2. 2. The azepin-2-one derivative according to claim 1, wherein the alkyl group is a C1-C6 alkyl group; The cycloalkyl is a three-membered to ten-membered ring; the heterocycloalkyl group is a three-membered to ten-membered ring; the alkoxy is C1-C6 alkoxy; The aryl is phenyl or naphthyl; The heteroaryl is furyl or thienyl; The silicon protecting group is trimethylsilyl, triethylsilyl, tert-butyldimethylsilyl or triisopropylsilyl.
3. 3. A method for the synthesis of an azepin-2-one derivative according to claim 1 or 2, The synthesis method comprises the step of generating [5+2] cycloaddition reaction of the compound 2 and the compound 3 under illumination to generate the azepine-2-ketone derivative with the molecular structure shown in the formula 1.
4. 4. A synthetic method according to claim 3, wherein the molar ratio of compound 2 to compound 3 is (3:1) - (1:3).

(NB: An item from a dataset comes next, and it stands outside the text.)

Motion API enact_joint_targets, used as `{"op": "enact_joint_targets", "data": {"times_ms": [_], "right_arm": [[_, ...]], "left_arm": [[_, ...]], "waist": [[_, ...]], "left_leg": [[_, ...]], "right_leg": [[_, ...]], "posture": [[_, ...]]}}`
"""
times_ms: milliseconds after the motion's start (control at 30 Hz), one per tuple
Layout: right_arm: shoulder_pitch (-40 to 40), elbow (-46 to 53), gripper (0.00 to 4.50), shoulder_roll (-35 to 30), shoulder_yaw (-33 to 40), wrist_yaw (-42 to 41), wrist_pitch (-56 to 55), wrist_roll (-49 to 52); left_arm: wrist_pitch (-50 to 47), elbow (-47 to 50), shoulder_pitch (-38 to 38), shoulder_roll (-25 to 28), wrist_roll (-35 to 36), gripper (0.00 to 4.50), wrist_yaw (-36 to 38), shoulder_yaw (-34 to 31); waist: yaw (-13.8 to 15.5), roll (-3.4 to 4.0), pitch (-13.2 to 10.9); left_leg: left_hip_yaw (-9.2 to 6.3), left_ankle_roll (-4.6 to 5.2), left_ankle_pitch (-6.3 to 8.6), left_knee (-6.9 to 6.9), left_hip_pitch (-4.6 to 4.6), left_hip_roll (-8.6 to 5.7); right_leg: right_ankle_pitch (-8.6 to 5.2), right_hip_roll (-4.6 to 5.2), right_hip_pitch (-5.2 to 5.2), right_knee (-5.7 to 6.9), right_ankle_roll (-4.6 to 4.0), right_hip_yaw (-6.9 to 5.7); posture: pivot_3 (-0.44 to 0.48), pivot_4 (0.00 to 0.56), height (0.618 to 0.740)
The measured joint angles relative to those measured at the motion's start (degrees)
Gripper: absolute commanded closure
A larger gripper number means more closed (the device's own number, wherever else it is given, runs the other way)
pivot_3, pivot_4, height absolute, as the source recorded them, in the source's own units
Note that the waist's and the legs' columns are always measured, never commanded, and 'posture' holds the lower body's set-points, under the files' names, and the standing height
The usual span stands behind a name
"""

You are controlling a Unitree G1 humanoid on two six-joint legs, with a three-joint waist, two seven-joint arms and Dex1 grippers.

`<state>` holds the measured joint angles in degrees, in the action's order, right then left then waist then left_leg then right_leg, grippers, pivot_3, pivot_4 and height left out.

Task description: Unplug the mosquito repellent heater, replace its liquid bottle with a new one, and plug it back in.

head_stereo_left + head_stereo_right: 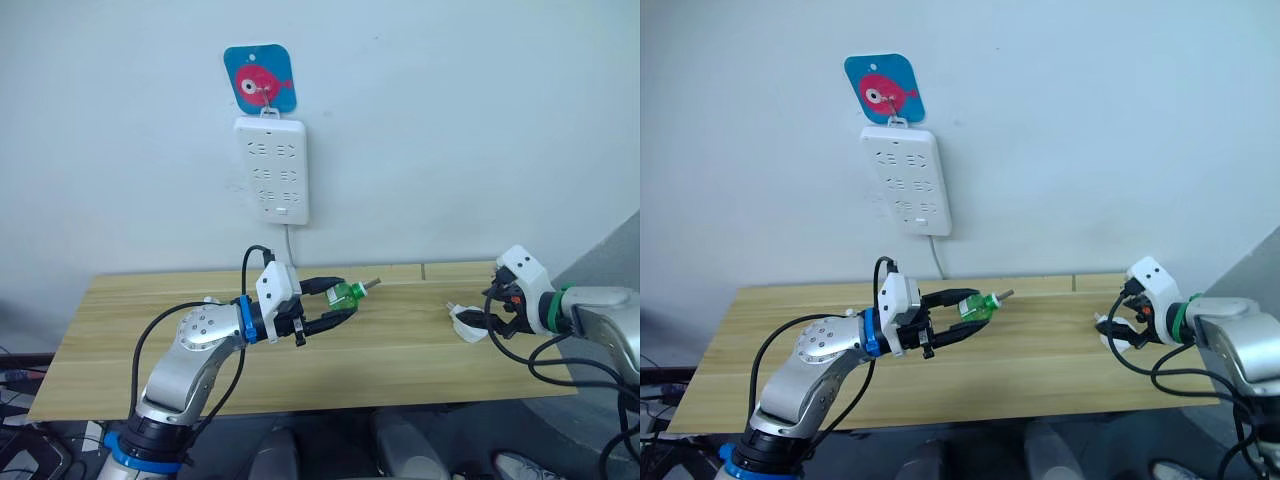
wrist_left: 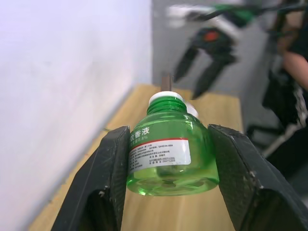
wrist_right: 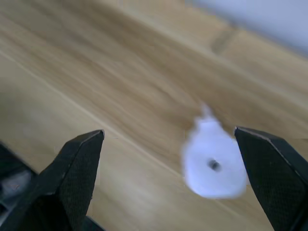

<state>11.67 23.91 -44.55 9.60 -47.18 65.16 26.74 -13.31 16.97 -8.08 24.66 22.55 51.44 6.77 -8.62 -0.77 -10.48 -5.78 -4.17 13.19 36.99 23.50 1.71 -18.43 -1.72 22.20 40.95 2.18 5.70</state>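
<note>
My left gripper (image 1: 345, 298) is shut on a green liquid bottle (image 1: 347, 294), held above the middle of the wooden table (image 1: 300, 375) with its wick tip pointing right. In the left wrist view the bottle (image 2: 168, 159) sits squeezed between both black fingers (image 2: 103, 192). The white mosquito repellent heater (image 1: 464, 323) lies unplugged on the table near its right end. My right gripper (image 1: 492, 318) hovers just right of it, open. In the right wrist view the heater (image 3: 214, 164) with its round vent hole lies beyond the spread fingers (image 3: 79, 168), nearer one of them.
A long white power strip (image 1: 272, 170) hangs on the wall above the table's back edge, under a blue fish-print hook (image 1: 259, 78), with its cable (image 1: 291, 240) dropping behind the table. A person's arm (image 2: 294, 62) shows in the left wrist view, past the table's right end.
</note>
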Motion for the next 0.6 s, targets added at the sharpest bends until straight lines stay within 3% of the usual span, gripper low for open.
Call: {"op": "enact_joint_targets", "data": {"times_ms": [33,133,267,400,600], "right_arm": [[-0.5,2.9,0.0,2.2,1.7,0.2,1.0,2.3],[-1.4,12.6,0.0,16.6,9.5,5.5,6.4,14.5],[1.3,13.8,0.0,29.3,13.2,15.0,14.2,24.2],[4.7,11.5,0.0,36.6,13.8,23.5,16.5,28.4],[7.1,8.1,0.0,40.9,11.2,30.2,15.7,29.8]], "left_arm": [[0.1,0.0,0.3,-0.7,0.0,2.3,-0.8,-0.1],[1.8,0.4,1.3,-3.7,0.0,2.3,-3.4,-0.6],[4.8,0.5,1.5,-5.0,-0.4,2.3,-4.8,-0.5],[7.4,0.5,1.5,-5.5,-1.3,2.3,-5.3,-0.4],[10.5,0.5,1.6,-5.5,-2.6,2.3,-5.5,-0.2]], "waist": [[-0.2,0.0,0.0],[-1.1,-0.06,0.1],[-2.3,-0.02,0.2],[-2.8,0.13,0.7],[-2.8,0.17,1.3]], "left_leg": [[-0.01,0.0,0.0,0.02,0.0,0.0],[-0.02,-0.02,-0.02,0.07,-0.05,-0.01],[0.09,-0.14,-0.11,0.15,-0.09,-0.04],[0.1,-0.2,-0.14,0.05,-0.09,-0.04],[0.06,-0.2,-0.13,-0.04,-0.04,-0.03]], "right_leg": [[0.0,0.0,-0.01,0.01,0.0,-0.01],[0.01,-0.03,-0.09,0.05,0.02,0.02],[0.12,-0.02,-0.12,0.05,0.13,0.16],[0.12,-0.03,-0.07,0.04,0.14,0.17],[0.11,-0.05,0.01,0.04,0.12,0.13]], "posture": [[-0.243,0.115,0.71],[-0.246,0.108,0.71],[-0.238,0.096,0.71],[-0.23,0.092,0.71],[-0.205,0.082,0.71]]}}
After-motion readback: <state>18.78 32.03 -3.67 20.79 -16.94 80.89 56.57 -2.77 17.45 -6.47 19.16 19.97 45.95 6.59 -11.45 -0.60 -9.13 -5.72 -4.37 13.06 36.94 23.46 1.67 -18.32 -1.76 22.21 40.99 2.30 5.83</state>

5. 5. A synthetic method according to claim 3, characterized in that the reaction is carried out in the presence of a solvent; The solvent comprises one or more than two of 1, 4-dioxane, dimethyl sulfoxide, acetonitrile, toluene and tetrahydrofuran.
6. 6. A synthetic method according to claim 3, characterized in that the temperature of the reaction is 0-40 ℃; the reaction time is 0.5-6 hours; the atmosphere of the reaction comprises one or more than two of air, nitrogen and argon.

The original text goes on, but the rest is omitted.